Originally Published: April 30, 2018 6:06 a.m.
On July 19, 2017, Spring Valley resident Paul Teolis watched helplessly as his 5-acre property was all but wiped out by a major flood.
Big Bug Creek, which Teolis lives alongside, had swelled to nearly unprecedented levels following a monsoon storm. The amount of rain itself wasn’t unusual.
Rather, what caused the flooding was unimpeded runoff passing over the Goodwin Fire burn scar in the Bradshaw Mountains above the Mayer area. Overall, about three houses and 70 trailers — many of which bordered Big Bug Creek — were damaged or destroyed in the consistent flooding that occurred in the weeks following the Goodwin Fire, the Courier reported.
In Teolis’s case, his 4,000-square-foot home was compromised as water made its way under the foundation; his barn filled with 2 feet of mud; and a major portion of a 6-foot chain-link fence encompassing the property was flattened by rushing rapids and accompanying debris.
“At the time, I thought, ‘this is it, this is the end of my life’s prosperity,” Teolis said.
A disabled single parent who relies mostly on Social Security to get by, Teolis, 49, decided to reach out to the community for help.
Mainly, he knew that if he didn’t do something to protect his home, the flooding would occur again, so he asked that anyone assist him in acquiring equipment and materials to construct some sort of barrier between the creek and his home.
Only one man responded to his plea, and that man turned out to be more than just a helping hand. “I’m calling him an angel,” Teolis said.
The man, who has wished to remain anonymous, completely funded the cost of materials and equipment needed to repair the severely damaged portions of Teolis’s property and build the conceived barrier.
“He paid for all of it,” Teolis said. “We’re talking in excess of $40,000. Who does that? Here I am a poor, single dad, and he just completely helped my life in a lot of different ways.”
The barrier Teolis was able to construct is now complete and is a force to be reckoned with.
He first dug into the creek about 15 feet deep, 400 feet long and 10 feet wide to lower the whole creek bed.
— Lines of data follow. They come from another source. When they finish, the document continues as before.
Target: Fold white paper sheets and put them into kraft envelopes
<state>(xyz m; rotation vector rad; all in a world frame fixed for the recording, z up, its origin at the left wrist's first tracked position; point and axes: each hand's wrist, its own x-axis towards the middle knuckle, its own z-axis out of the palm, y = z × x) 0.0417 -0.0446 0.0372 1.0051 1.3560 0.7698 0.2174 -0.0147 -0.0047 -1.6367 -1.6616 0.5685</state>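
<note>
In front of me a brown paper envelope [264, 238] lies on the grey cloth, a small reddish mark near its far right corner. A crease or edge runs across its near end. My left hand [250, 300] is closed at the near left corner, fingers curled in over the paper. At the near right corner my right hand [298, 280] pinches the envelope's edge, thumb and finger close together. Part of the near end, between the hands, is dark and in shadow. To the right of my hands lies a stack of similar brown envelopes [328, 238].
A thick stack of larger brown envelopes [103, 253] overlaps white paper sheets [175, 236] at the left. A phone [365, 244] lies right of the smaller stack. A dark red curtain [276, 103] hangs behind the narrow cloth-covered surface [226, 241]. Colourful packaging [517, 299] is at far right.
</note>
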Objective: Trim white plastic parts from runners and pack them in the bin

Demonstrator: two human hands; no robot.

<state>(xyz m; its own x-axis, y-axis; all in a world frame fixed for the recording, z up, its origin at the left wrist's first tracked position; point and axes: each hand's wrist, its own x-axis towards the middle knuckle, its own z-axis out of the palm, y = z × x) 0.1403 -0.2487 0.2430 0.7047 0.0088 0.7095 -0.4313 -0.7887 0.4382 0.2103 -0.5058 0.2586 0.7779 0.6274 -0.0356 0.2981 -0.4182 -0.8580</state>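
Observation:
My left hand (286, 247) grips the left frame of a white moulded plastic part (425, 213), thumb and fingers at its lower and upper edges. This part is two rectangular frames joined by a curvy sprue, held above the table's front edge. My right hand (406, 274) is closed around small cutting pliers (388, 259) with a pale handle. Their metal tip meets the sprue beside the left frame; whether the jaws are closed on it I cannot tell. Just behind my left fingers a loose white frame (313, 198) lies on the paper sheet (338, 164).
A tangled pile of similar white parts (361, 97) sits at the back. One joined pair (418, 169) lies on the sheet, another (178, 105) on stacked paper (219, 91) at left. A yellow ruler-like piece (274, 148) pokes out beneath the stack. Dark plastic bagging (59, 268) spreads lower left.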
He then used all of the excavated material to build a 400 feet long, eight feet tall and 35 feet wide berm.
To do this sort of work, he had to write up plans and submit them to the Yavapai County Flood Control District. After a few tweaks to his initial plans, the district approved them and inspected the work afterward as well to make sure that none of what he had done would negatively impact anyone downstream.
OTHERS TAKING ACTION
Teolis is not the only one along Big Bug Creek that has taken action to protect their land from flooding. His next door neighbor, Paul Davis, has worked to maintain a berm of his own for a couple of years now.
“[The creek] floods all the time,” Davis said. “It’ll wash out about the size of a truck’s worth of rock and soil. Once it’s gone, I just find stuff in the creek bed and fill it back up, because [the flooding’s] not gonna stop.”
In fact, the level of flooding that occurred downstream of the Goodwin Fire burn scar last year could be just as bad this coming summer monsoon season, said Yavapai County Flood Control District Director Lynn Whitman.
Reason being, the seeding of the burn scar to assist in the regrowth of vegetation has not resulted in the sort of progress many were hoping to see by now.
“The growth started last fall, but with the dry winter that we’ve had, we do have concerns that it wasn’t enough growth to really be as much protection as we would have liked, so we are definitely concerned about that area again for this year,” Whitman said.
Starting in May, the flood control district will be warning area residents of the potential flooding the monsoon season could bring.
“We’ve got a list of homes that were damaged last year, so we’ll reach out to them specifically, but also in general to the area,” Whitman said.
For those who are concerned about their property potentially being impacted by monsoon flooding, Whitman suggests they contact the flood control district to have a hydrologist meet them on their property to assess their situation and make individual recommendations.
The Yavapai County Flood Control District can be reached by calling 928-771-3197.
A basic precaution property owners can take is to clear out debris in or near their property that may limit water flow and cause pooling on the properties.
“The more they can open that up the better, to allow the water to go where it needs to go,” Whitman said.
Perhaps most importantly, however, is for people to acquire flood insurance for their homes, personal property (i.e. clothing, furniture, and electronic equipment) or both.
“[Flood insurance] is going to be the best recovery,” Whitman said.